REQUIREMENT:
Exact copy, no pictures: return only the lines below from the line with "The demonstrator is" up to and including the line with "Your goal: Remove".

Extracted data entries
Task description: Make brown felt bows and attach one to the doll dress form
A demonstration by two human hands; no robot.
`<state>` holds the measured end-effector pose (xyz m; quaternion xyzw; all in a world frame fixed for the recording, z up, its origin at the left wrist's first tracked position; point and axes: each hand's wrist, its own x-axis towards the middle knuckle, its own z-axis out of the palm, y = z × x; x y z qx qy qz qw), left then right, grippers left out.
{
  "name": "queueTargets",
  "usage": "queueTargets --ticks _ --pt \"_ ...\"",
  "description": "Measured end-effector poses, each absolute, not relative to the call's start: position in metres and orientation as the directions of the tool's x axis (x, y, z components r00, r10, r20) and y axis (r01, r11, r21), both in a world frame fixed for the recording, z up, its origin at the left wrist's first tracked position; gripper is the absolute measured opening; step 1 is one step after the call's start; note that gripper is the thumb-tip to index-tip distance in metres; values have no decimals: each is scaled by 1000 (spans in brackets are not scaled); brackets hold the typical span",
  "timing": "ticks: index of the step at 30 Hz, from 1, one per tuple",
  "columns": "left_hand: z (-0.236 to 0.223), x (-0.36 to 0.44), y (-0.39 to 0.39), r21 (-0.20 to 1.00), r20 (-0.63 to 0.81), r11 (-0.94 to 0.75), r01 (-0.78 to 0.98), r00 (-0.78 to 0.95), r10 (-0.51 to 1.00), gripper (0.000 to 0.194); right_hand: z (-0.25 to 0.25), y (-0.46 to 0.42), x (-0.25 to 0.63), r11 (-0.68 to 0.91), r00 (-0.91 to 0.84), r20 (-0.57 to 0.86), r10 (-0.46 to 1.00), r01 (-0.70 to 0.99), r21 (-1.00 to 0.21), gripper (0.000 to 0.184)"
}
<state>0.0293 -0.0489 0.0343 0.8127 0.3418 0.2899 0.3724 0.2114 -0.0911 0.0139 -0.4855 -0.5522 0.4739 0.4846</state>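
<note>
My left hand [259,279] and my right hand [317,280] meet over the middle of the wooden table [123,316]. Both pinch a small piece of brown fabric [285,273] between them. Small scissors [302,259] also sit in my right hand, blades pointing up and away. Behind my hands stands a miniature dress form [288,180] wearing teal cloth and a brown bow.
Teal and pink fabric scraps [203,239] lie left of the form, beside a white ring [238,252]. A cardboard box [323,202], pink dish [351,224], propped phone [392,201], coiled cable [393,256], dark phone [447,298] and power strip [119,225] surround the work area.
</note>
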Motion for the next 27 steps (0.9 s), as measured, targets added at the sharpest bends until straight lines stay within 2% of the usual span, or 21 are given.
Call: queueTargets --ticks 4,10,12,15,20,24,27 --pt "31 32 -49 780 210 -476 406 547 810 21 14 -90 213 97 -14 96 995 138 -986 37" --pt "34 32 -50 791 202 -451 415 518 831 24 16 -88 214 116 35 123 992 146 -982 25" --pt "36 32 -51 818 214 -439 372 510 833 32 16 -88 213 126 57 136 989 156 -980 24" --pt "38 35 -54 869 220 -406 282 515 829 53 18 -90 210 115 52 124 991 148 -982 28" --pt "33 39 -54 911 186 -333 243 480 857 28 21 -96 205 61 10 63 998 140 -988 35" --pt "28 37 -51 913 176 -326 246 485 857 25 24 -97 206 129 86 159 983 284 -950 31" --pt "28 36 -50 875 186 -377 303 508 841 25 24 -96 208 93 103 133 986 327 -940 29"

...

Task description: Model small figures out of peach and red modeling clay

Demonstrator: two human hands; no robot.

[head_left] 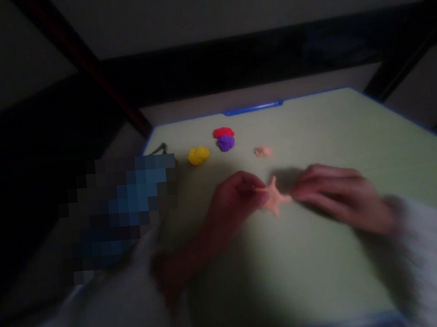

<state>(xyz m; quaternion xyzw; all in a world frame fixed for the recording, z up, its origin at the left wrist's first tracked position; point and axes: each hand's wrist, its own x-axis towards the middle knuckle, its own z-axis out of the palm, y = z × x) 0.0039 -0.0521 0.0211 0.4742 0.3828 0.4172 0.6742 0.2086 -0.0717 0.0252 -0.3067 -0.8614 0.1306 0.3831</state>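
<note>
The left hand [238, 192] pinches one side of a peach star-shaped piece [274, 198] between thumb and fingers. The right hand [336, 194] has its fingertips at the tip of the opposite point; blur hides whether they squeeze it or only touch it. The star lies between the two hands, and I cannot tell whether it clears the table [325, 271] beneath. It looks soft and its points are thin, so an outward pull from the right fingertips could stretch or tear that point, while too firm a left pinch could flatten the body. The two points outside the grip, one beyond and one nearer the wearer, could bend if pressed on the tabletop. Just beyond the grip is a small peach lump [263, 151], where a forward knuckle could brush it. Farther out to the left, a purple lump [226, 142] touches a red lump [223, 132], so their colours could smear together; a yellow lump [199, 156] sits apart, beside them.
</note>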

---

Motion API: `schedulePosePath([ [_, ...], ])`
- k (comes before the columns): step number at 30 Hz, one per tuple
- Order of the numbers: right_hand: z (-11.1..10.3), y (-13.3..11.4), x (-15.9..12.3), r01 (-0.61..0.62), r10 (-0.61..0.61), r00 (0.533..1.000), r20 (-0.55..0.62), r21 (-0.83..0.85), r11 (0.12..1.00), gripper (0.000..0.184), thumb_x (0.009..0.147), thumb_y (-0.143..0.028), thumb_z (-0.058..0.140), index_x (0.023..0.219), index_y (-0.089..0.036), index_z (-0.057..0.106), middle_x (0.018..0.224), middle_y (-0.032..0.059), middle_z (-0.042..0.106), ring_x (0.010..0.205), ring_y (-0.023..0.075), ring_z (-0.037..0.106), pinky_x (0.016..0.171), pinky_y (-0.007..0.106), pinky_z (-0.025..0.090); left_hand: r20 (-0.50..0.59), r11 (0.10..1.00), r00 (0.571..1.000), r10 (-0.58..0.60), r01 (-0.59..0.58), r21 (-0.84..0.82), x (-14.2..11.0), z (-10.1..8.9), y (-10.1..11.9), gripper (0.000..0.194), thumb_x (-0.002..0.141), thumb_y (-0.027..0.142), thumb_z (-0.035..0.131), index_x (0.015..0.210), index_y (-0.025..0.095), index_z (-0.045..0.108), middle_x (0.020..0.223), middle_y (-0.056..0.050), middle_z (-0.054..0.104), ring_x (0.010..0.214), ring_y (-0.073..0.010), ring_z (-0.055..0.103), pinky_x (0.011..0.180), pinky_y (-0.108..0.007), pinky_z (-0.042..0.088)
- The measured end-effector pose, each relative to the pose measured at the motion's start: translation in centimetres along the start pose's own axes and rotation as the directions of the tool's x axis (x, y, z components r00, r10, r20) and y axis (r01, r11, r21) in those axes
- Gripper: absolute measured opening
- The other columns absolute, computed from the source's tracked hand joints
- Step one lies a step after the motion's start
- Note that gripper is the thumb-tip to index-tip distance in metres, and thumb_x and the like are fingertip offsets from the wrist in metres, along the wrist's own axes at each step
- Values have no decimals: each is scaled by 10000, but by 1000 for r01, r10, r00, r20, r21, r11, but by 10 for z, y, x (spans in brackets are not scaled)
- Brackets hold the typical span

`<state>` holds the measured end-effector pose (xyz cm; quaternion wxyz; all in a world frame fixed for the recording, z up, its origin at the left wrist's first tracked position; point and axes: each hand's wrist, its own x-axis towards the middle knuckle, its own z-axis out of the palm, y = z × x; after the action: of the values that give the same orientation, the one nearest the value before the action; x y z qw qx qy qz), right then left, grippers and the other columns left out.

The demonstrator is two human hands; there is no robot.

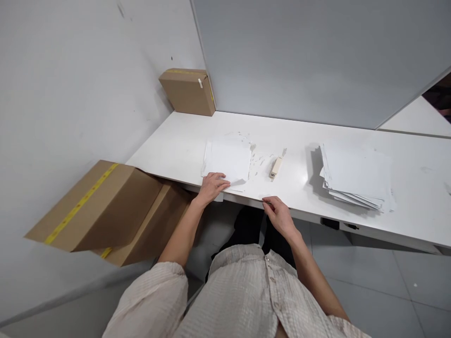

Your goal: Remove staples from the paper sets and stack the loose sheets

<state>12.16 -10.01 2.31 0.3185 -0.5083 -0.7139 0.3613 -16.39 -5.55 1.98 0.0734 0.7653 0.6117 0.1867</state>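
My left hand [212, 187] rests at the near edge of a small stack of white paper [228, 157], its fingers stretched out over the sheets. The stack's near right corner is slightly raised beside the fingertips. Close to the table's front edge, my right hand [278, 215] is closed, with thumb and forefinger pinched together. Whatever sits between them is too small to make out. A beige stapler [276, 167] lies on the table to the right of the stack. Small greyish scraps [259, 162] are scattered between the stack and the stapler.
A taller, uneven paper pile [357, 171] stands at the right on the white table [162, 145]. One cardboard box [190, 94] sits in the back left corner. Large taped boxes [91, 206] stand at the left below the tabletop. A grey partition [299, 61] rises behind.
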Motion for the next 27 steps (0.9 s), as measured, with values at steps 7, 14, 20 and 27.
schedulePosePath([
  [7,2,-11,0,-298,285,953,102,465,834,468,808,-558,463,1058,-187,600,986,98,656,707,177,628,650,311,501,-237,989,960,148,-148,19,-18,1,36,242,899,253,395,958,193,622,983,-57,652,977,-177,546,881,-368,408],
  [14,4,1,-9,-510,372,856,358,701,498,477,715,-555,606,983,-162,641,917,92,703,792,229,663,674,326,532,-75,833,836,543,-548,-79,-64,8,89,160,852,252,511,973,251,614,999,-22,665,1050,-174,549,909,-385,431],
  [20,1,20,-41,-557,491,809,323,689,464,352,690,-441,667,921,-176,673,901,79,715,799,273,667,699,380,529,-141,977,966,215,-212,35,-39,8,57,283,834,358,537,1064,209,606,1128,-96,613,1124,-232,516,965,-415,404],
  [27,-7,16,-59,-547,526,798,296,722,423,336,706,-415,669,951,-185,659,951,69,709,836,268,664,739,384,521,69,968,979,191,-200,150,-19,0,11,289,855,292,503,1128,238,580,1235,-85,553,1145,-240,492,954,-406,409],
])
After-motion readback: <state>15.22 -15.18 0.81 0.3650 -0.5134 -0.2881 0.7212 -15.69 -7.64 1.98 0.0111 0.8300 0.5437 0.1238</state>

ANSWER TO THIS TASK:
The demonstrator is two human hands; there is no robot.


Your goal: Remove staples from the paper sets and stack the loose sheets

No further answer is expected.